Por dentro do programa

Daniel Logo (CTAG NextGen), Angélica Cravo Pereira (USP), Letícia Pereira (GMAB), Washington Assagra (GMAB), José Bento Ferraz (USP) e Fernando Baldi (USP) – Foto: Divulgação

O pecuarista que tiver interesse em aderir ao programa pode entrar em contato com os idealizadores, que desenvolvem propostas personalizadas de acordo com a realidade de cada fazenda. A equipe do programa divide os animais dos criadores em três grupos, de acordo com os índices de produtividade e, a partir dessa segmentação, traça estratégias específicas para melhorar os indicadores de cada grupo, ano a ano.
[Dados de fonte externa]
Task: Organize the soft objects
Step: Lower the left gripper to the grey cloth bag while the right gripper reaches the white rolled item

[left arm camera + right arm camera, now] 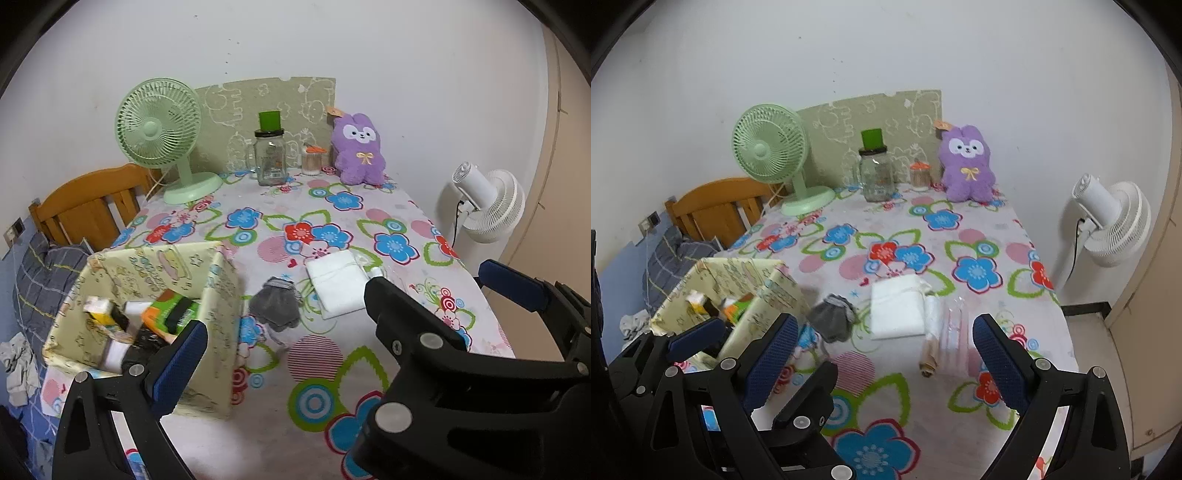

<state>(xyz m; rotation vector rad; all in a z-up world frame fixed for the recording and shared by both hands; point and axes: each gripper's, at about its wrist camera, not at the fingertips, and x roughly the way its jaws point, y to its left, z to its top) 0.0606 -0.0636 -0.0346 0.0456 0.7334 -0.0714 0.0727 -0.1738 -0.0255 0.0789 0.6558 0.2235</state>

Os produtores associados têm direito à avaliação genética, ferramentas, fóruns de discussão, projeto assistido e planejamento genético para o rebanho, com suporte científico e de extensão, sem distinção de valores ou de serviços, independente do número de cabeças de gado do rebanho.

O projeto GMA já está rodando, em fase de testes, desde novembro de 2025, e conta com 55 criadores associados do Brasil, além do México, Paraguai, Bolívia, Venezuela, Honduras e Guatemala.